Task objective: Filter this material down to the lines that hold "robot", copying each one.

Listed records:
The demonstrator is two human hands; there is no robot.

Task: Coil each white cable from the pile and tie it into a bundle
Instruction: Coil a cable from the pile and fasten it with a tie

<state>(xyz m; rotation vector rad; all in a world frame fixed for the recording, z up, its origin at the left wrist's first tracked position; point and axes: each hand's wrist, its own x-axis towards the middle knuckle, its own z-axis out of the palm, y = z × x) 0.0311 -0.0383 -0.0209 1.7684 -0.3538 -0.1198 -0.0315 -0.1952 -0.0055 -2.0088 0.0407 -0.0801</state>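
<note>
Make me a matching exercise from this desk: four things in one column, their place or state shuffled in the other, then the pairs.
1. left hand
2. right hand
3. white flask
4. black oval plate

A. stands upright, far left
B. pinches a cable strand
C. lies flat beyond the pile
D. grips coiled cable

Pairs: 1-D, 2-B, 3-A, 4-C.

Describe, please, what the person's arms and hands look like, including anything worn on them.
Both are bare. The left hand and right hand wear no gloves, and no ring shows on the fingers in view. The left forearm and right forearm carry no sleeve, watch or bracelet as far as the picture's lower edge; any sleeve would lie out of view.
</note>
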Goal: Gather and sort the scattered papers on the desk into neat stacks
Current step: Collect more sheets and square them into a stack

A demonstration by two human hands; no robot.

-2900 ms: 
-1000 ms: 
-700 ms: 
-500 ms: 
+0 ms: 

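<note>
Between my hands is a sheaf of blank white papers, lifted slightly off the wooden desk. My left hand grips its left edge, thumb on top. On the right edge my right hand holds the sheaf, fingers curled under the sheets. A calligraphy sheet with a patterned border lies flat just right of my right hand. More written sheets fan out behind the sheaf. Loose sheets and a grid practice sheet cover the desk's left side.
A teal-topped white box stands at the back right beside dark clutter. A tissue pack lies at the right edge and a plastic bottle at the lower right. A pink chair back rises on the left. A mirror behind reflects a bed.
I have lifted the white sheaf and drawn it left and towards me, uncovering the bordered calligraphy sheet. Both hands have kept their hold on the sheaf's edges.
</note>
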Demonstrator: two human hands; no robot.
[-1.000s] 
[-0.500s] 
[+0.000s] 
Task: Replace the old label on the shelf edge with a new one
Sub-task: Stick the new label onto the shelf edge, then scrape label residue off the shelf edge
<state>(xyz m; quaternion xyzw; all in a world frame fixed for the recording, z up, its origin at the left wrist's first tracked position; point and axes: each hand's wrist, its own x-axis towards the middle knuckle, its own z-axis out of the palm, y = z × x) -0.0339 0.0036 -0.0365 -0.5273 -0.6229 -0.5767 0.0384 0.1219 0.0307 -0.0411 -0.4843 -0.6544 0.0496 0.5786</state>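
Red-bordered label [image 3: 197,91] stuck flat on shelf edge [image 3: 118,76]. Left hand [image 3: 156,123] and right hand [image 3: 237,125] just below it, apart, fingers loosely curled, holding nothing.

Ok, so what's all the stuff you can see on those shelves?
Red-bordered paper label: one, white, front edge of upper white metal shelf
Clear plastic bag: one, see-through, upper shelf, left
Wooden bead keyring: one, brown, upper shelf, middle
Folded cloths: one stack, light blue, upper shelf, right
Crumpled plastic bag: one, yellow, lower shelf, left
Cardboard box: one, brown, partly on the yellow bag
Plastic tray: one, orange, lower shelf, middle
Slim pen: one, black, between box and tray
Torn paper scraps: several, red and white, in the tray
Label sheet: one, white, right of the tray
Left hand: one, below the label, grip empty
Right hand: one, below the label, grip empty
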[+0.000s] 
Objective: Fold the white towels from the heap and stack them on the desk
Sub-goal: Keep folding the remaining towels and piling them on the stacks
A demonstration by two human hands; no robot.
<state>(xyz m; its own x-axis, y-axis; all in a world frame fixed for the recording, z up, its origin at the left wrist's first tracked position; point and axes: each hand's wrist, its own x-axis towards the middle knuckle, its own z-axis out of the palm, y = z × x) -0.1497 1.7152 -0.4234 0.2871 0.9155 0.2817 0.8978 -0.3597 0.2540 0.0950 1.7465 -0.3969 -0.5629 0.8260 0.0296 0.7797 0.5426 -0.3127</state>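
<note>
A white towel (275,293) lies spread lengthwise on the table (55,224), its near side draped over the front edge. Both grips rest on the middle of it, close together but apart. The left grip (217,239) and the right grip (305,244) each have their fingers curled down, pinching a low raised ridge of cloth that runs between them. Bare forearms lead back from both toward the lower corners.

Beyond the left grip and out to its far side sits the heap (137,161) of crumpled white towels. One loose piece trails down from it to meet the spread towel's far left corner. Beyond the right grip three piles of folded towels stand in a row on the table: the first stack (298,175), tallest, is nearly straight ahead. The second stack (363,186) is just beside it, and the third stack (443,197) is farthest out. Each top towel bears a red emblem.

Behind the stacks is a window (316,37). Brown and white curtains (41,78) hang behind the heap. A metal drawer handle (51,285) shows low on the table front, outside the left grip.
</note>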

Result of this task:
The demonstrator is two human hands; there is no robot.
A demonstration by two human hands; no robot.
Demonstrator: two human hands; no robot.
A demonstration by two human hands; no robot.

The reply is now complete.